- What you are asked to do -
The records below need to be repeated exactly, with every picture left out.

Excerpts from a dataset
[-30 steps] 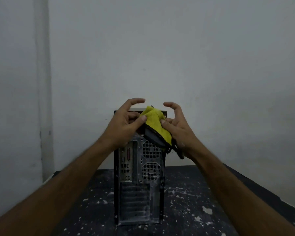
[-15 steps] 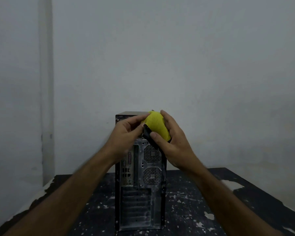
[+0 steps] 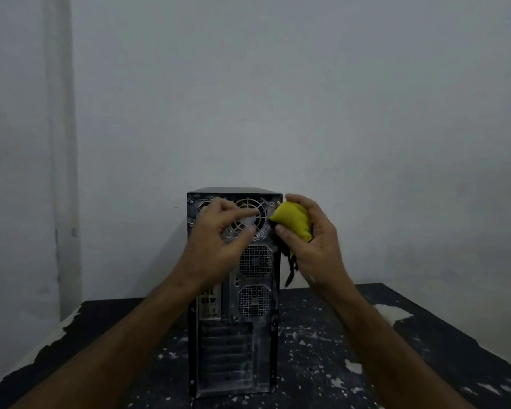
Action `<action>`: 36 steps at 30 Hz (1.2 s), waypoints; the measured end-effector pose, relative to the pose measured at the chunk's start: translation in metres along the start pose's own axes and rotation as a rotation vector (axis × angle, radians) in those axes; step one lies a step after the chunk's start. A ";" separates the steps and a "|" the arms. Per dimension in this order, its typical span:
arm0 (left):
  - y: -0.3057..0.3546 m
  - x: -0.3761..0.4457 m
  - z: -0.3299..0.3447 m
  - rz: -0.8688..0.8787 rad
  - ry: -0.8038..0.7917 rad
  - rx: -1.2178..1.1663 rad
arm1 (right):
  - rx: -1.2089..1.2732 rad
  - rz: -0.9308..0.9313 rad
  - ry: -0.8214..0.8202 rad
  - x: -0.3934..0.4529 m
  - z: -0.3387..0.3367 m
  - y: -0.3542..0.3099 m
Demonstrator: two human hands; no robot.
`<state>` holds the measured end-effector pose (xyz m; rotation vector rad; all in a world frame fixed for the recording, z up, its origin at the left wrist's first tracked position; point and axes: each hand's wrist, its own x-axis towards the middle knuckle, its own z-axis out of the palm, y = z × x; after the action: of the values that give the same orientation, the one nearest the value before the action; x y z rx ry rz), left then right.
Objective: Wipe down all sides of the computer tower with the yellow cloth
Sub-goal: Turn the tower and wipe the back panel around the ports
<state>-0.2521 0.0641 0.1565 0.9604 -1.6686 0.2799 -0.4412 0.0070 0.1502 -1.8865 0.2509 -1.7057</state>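
A black computer tower (image 3: 233, 335) stands upright on the table with its dusty rear panel and fan grilles facing me. My right hand (image 3: 316, 246) grips a bunched yellow cloth (image 3: 294, 221) with a dark edge hanging down, held beside the tower's upper right corner. My left hand (image 3: 219, 243) hovers in front of the top fan grille, blurred, fingers loosely extended and holding nothing. It hides part of the rear panel.
The black table (image 3: 425, 343) is flecked with white paint, with chipped patches near its left and right edges. A plain grey wall (image 3: 278, 98) rises close behind the tower. A vertical pipe or column (image 3: 61, 143) runs down the left side.
My left hand has let go of the cloth and drawn left across the fan grille. My right hand has carried the bunched cloth right, off the tower's top corner.
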 end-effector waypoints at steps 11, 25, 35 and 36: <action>-0.065 0.037 -0.054 -0.105 0.256 -0.002 | -0.402 0.055 -0.022 0.046 -0.035 0.018; -0.082 0.033 -0.033 -0.120 0.081 0.099 | -0.707 -0.168 0.000 0.047 -0.039 0.037; -0.081 0.032 -0.019 0.020 0.161 0.302 | -0.727 -0.241 0.097 0.053 -0.054 0.039; -0.083 0.032 -0.021 0.015 0.176 0.314 | -0.714 -0.252 0.119 0.063 -0.051 0.034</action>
<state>-0.1794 0.0097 0.1677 1.1204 -1.4966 0.6325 -0.4719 -0.0671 0.1866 -2.3906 0.7843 -2.0835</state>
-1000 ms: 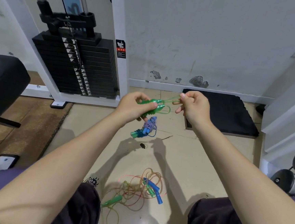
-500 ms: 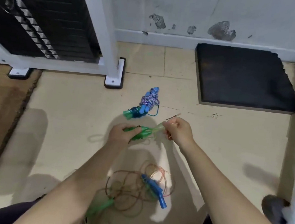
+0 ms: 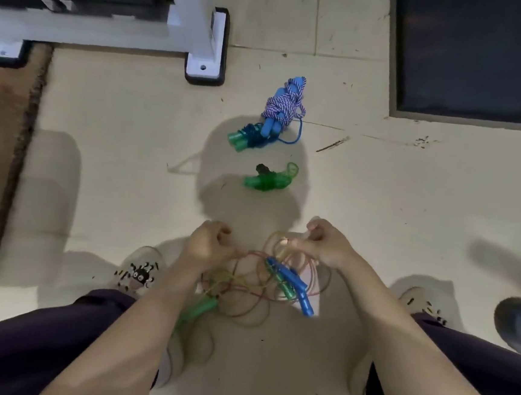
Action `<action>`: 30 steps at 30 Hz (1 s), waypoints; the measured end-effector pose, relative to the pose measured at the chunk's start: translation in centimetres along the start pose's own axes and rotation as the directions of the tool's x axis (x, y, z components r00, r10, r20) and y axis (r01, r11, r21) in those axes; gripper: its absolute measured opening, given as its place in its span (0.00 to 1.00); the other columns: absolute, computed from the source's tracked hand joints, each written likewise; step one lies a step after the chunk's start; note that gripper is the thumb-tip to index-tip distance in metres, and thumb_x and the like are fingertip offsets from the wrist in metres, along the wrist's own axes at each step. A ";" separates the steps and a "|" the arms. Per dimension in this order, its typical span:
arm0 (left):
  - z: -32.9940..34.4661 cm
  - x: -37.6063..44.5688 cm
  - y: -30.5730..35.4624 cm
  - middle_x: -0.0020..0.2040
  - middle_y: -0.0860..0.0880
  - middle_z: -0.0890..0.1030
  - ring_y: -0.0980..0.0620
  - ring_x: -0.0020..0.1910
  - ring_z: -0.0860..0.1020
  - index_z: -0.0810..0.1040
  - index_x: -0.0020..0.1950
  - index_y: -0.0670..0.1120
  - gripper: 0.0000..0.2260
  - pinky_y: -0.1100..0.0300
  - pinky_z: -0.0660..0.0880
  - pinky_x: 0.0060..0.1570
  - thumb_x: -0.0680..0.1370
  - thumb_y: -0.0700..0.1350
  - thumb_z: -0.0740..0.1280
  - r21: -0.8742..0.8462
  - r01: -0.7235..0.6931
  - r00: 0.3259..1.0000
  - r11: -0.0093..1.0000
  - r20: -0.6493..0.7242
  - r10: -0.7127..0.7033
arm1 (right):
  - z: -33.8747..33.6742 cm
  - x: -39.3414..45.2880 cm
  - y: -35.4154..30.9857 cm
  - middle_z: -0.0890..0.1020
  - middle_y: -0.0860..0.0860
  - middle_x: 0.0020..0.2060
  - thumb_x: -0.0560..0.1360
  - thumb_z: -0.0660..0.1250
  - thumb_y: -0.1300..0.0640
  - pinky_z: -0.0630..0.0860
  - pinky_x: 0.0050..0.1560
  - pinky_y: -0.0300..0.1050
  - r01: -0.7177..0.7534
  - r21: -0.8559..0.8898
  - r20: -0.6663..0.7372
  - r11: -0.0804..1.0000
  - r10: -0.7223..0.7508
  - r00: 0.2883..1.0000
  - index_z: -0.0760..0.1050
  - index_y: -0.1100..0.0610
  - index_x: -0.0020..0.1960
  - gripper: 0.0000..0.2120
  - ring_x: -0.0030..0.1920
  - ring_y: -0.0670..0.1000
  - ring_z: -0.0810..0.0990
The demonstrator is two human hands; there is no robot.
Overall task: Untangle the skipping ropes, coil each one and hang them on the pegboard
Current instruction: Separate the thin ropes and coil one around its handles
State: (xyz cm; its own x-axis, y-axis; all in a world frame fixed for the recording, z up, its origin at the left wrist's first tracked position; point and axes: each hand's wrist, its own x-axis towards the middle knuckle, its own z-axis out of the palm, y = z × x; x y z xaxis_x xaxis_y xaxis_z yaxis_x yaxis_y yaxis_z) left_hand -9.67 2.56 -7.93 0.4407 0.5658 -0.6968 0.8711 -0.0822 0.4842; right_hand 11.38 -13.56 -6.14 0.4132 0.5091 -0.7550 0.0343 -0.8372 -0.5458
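In the head view, both hands pinch thin cords of the tangled red and yellow ropes (image 3: 254, 288) near the feet: left hand (image 3: 206, 243), right hand (image 3: 327, 247). Which strand is hard to tell. Farther lie a coiled green rope bundle (image 3: 268, 179) and a blue wound rope bundle (image 3: 279, 110); a black mat (image 3: 479, 59) is cut off far right.
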 end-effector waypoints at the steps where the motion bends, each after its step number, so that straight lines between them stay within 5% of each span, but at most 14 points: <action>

- Exercise solution -
[-30 steps] 
[-15 steps] 
[+0 steps] 
Action `<action>`: 36 steps at 30 Hz (1.2 s), waypoints; the measured end-effector pose, relative to the pose measured at the chunk's start: translation in metres along the start pose's own axes and rotation as a rotation vector (axis × angle, radians) in those axes; step one lies a step after the chunk's start. A ";" separates the steps and a "|" the arms. Per dimension in this order, its typical span:
arm0 (left):
  - y: -0.3057..0.3546 m
  - x: -0.3761..0.4457 m
  - z: -0.3299..0.3447 m
  - rz: -0.8688..0.8787 rad
  - ry: -0.8038..0.7917 rad
  - rx: -1.2178..1.1663 rad
arm1 (right):
  - rx: -1.2089..1.2732 rad
  - rz: -0.9308..0.9313 rad
  - ry: -0.8214..0.8202 rad
  - x: -0.3934..0.4529 m
  - z: -0.3387..0.3367 m
  - y: -0.3542..0.3099 m
Demonstrator: two human hands; no robot.
`<state>` holds the measured end-effector pose (xyz m; rotation vector rad; all in a world frame fixed for the recording, z up, its origin at the left wrist's first tracked position; point and axes: each hand's wrist, its own x-axis towards the middle knuckle, its own z-axis out of the palm, y = z × x; after the action: of the values that give the same orientation, the one nearest the value before the action; x y z rx ry rz), left then right.
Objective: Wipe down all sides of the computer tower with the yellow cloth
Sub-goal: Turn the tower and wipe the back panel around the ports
<state>-0.2521 0.0641 0.1565 0.9604 -1.6686 0.2799 -0.4412 0.0070 0.1502 -1.8865 0.2509 -1.7057</state>
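A black computer tower (image 3: 233, 335) stands upright on the table with its dusty rear panel and fan grilles facing me. My right hand (image 3: 316, 246) grips a bunched yellow cloth (image 3: 294, 221) with a dark edge hanging down, held beside the tower's upper right corner. My left hand (image 3: 219, 243) hovers in front of the top fan grille, blurred, fingers loosely extended and holding nothing. It hides part of the rear panel.
The black table (image 3: 425, 343) is flecked with white paint, with chipped patches near its left and right edges. A plain grey wall (image 3: 278, 98) rises close behind the tower. A vertical pipe or column (image 3: 61, 143) runs down the left side.
My left hand has let go of the cloth and drawn left across the fan grille. My right hand has carried the bunched cloth right, off the tower's top corner.
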 end-effector waypoints at steps 11, 25, 35 and 36: <action>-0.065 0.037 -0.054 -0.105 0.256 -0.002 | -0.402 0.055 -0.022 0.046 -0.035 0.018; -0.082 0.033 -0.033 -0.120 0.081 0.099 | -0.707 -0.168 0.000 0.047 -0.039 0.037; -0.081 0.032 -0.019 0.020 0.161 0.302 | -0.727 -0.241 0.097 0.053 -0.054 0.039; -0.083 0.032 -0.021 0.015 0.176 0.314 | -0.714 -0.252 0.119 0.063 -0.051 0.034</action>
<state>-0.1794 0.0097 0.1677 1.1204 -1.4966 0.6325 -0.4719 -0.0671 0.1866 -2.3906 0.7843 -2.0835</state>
-1000 ms: 
-500 ms: 
+0 ms: 
Action `<action>`: 30 steps at 30 Hz (1 s), waypoints; the measured end-effector pose, relative to the pose measured at the chunk's start: translation in centimetres along the start pose's own axes and rotation as the directions of the tool's x axis (x, y, z components r00, r10, r20) and y axis (r01, r11, r21) in those axes; gripper: its absolute measured opening, given as its place in its span (0.00 to 1.00); the other columns: absolute, computed from the source's tracked hand joints, each written likewise; step one lies a step after the chunk's start; note that gripper is the thumb-tip to index-tip distance in metres, and thumb_x and the like are fingertip offsets from the wrist in metres, along the wrist's own axes at each step. A ";" separates the steps and a "|" the arms. Per dimension in this order, its typical span:
arm0 (left):
  - z: -32.9940..34.4661 cm
  - x: -37.6063..44.5688 cm
  - y: -30.5730..35.4624 cm
  - middle_x: -0.0020..0.2040
  - middle_y: -0.0860..0.0880
  - middle_z: -0.0890..0.1030
  - ring_y: -0.0980..0.0620
  - ring_x: -0.0020..0.1910
  - ring_z: -0.0860..0.1020
  - index_z: -0.0810..0.1040
  - index_x: -0.0020..0.1950
  - index_y: -0.0670..0.1120
  - gripper: 0.0000..0.2260
  - pinky_y: -0.1100..0.0300
  - pinky_z: -0.0660..0.0880
  - pinky_x: 0.0060..0.1570
  - thumb_x: -0.0680..0.1370
  - thumb_y: -0.0700..0.1350
  - thumb_z: -0.0740..0.1280
  - r21: -0.8742..0.8462
  - r01: -0.7235..0.6931
  - r00: 0.3259..1.0000
  - r11: -0.0093..1.0000
  - r20: -0.6493..0.7242
  - r10: -0.7127..0.7033
arm1 (right):
  - z: -33.8747..33.6742 cm
  - x: -39.3414..45.2880 cm
  - y: -35.4154..30.9857 cm
  - middle_z: -0.0890..0.1020
  - middle_y: -0.0860..0.0860
  - middle_x: 0.0020..0.2060
  - thumb_x: -0.0560..0.1360
  - thumb_z: -0.0660..0.1250
  - thumb_y: -0.1300..0.0640
  - pinky_z: -0.0630..0.0860
  - pinky_x: 0.0050..0.1560
  - pinky_y: -0.0300..0.1050
  - r01: -0.7177..0.7534
  - r21: -0.8559..0.8898
  - r20: -0.6663..0.7372
  - r11: -0.0804..1.0000
  - r10: -0.7223..0.7508
  - r00: 0.2883..1.0000
  - index_z: -0.0760..0.1050
  - index_y: -0.1100..0.0610
  - index_x: -0.0020..0.1960
  - gripper: 0.0000..0.2120
  - ring_x: -0.0030..0.1920
  - ring_y: -0.0670..0.1000
  - ring_z: -0.0810..0.0990
The demonstrator is two human hands; there is no robot.
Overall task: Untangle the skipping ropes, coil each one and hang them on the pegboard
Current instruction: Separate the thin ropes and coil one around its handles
State: (xyz cm; its own x-axis, y-axis; all in a world frame fixed for the recording, z up, its origin at the left wrist's first tracked position; point and axes: each hand's wrist, its own x-axis towards the middle knuckle, its own z-axis out of the palm, y = z × x; x y z xaxis_x xaxis_y xaxis_z yaxis_x yaxis_y yaxis_z) left_hand -9.67 2.56 -7.93 0.4407 0.5658 -0.6968 0.8711 -0.0822 0.4842; right_hand 11.38 -13.56 -6.14 0.4132 0.5091 -0.7550 0.0343 -0.8372 -0.5458
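In the head view, both hands pinch thin cords of the tangled red and yellow ropes (image 3: 254, 288) near the feet: left hand (image 3: 206, 243), right hand (image 3: 327, 247). Which strand is hard to tell. Farther lie a coiled green rope bundle (image 3: 268, 179) and a blue wound rope bundle (image 3: 279, 110); a black mat (image 3: 479, 59) is cut off far right.
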 end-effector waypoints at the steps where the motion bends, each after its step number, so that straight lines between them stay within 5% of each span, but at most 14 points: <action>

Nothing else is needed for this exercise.